Already, you have left the years of SHS behind. You are still connected to some friends, but conversations become cold. Some become busy, focusing on how to get a job, save to push themselves in the university. Some get married, and others, you do not even hear from them in a long while. Being in the university already creates a gap between you and someone who is not there. And that is when you will see what friendship really means.  But here is the truth:

We have become adults and we begin to face reality. We want to take responsibility, we want to become successful. These aren't the years in creche anymore. We are not here to paint the floors, share crayons, or play all day with that Superman toy Daddy or Mommy bought for us. 

In the university, we find ourselves in a place where we feel we are capable of making the right decisions. Decide to wake up late, step in class for lectures or not, no one really cares. This is where every friendship has a purpose. A friendship of mutual benefit. 

Roommates are not constant here. So are friendships. Don't ask me how I knew, I know because since my first year in the University, I have changed rooms every year, and have met different people. These are the moments when we become more concerned about our needs rather than making friends.


The Vacation Times

We have had vacations since time in creche. Those are the long breaks that used to separate us when school is closed. During the first week, we keep in touch. But as the breaks last longer, we get busy with family, travel plans, or we simply forget each other.

Now that we are older, vacations are the moments where we work, do internships, and barely have the time to communicate with friends. At every chapter in a student's life, friendship takes a different shape.

Still asking why friendship changes? Here is what I have experienced myself

  • The time when I left Accra for the Ho to study, I lost contact with my friends; the distance was a reason, as it created a communication barrier.
  • As I grew older, my priorities kept changing more often in the areas of relationships and responsibilities. That has changed my friendship with people.
  • As I grew older, my emotions, feelings about things, and character changed. Has been a reason for my relationship changing.

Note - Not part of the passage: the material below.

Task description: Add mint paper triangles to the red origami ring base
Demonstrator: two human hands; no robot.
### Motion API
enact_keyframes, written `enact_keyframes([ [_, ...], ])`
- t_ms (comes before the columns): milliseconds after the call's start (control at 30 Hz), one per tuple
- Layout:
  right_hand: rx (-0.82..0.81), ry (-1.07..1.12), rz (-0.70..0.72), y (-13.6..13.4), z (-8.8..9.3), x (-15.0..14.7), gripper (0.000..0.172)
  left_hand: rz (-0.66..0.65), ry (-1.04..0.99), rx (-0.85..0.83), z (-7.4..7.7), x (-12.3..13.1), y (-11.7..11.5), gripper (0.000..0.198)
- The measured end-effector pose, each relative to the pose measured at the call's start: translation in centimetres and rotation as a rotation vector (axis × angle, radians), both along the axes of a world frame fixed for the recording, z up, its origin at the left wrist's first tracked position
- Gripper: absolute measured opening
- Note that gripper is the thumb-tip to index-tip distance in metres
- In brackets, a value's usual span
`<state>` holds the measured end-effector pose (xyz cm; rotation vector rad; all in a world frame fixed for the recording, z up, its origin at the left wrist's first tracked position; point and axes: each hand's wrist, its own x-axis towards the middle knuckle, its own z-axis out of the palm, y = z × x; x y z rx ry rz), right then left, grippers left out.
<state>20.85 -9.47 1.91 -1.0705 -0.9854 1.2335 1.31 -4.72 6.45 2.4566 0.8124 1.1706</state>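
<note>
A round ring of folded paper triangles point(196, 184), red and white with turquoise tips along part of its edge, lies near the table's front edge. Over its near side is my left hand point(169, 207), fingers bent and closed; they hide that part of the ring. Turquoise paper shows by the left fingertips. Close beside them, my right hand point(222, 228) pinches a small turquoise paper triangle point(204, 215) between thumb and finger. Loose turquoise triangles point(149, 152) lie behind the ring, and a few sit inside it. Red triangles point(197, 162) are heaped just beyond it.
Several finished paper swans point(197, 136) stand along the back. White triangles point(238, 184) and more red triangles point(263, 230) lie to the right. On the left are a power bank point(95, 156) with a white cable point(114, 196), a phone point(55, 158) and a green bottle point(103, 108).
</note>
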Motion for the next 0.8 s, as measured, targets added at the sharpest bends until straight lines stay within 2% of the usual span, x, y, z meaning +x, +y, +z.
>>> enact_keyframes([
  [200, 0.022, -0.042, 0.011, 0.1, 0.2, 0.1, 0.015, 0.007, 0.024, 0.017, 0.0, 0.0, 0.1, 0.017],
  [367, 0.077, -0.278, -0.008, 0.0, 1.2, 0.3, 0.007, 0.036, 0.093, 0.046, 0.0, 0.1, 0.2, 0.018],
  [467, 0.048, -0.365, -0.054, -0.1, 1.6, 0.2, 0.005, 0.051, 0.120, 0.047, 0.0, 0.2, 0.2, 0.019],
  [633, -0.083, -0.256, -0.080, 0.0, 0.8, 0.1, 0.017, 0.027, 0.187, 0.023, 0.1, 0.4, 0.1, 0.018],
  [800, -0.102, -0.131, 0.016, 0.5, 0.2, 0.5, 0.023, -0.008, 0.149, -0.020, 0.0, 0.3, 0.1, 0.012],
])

The short of it all, friendship changes due to different priorities, the distance, and the growth we experience personally. 

You Can't Afford to Lose Good Friends? Here is what Benedicta and I did

  • We understood the things that hurt friendships. The distance, the breach of trust, the priorities.
  • We stayed in touch, given the least opportunity we had.
  • We remained genuine and made time for each other if it really counts.

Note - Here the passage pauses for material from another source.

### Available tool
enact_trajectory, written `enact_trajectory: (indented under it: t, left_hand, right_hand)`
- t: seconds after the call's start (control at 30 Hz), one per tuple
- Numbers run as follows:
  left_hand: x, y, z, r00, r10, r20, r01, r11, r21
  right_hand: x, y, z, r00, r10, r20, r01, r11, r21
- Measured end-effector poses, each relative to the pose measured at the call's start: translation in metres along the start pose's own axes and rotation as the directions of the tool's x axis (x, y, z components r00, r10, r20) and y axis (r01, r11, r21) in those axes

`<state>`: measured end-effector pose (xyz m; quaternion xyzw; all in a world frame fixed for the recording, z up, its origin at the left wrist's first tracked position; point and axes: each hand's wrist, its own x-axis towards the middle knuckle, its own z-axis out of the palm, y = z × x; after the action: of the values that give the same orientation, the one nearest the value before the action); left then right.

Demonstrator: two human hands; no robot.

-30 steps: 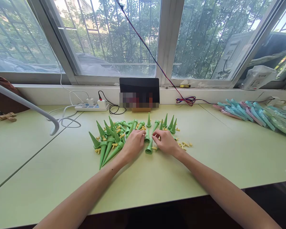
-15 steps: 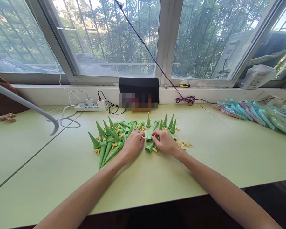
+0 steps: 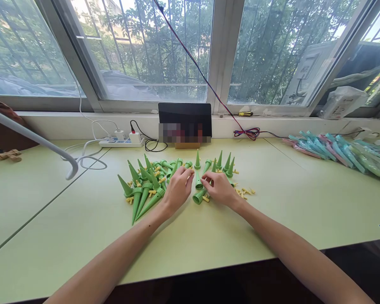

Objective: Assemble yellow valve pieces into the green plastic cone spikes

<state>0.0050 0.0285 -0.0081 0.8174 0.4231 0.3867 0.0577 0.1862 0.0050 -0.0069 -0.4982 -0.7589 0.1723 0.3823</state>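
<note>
Green spikes (image 3: 136, 204): most crowd beside my left hand (image 3: 180, 185), some upright, some lying; a few stand beyond my right hand (image 3: 220, 188).
Middle spike (image 3: 199, 181): lies between my two hands, open end toward me.
Left fingertips: curled in to the thumb, a yellowish bit (image 3: 193, 171) there; whether pinched, I can't tell.
Right fingertips: drawn together, against or just beside the middle spike; I can't tell which.
Yellow fittings (image 3: 245, 192): scattered on the table (image 3: 202, 240), right of my right hand.

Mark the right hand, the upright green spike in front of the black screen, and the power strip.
Right hand (image 3: 221, 188): head view, on its back.
Upright green spike (image 3: 197, 161): head view, middle of cone.
Power strip (image 3: 122, 145): head view, front casing.
</note>
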Motion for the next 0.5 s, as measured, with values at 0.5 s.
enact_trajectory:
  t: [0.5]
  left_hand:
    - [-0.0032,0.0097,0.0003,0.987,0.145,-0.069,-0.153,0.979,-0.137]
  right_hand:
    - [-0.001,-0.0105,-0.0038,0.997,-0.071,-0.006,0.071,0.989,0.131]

That is why we always go and come back together, no matter the distance. It is the commitment.

Benedicta, I Monica in Pink and a Friend 

If You've Ever Read This Far

If you've ever read this far, just take a moment and think about the friendship journey you have had throughout your school journey. I mean from creche till now. You may have been very close with some people, but if you have lost touch with them, that is okay.

You can't keep all friendships alive. Remember, it does not always come from you; sometimes it is from them. They also change, they also meet new people and make new friends.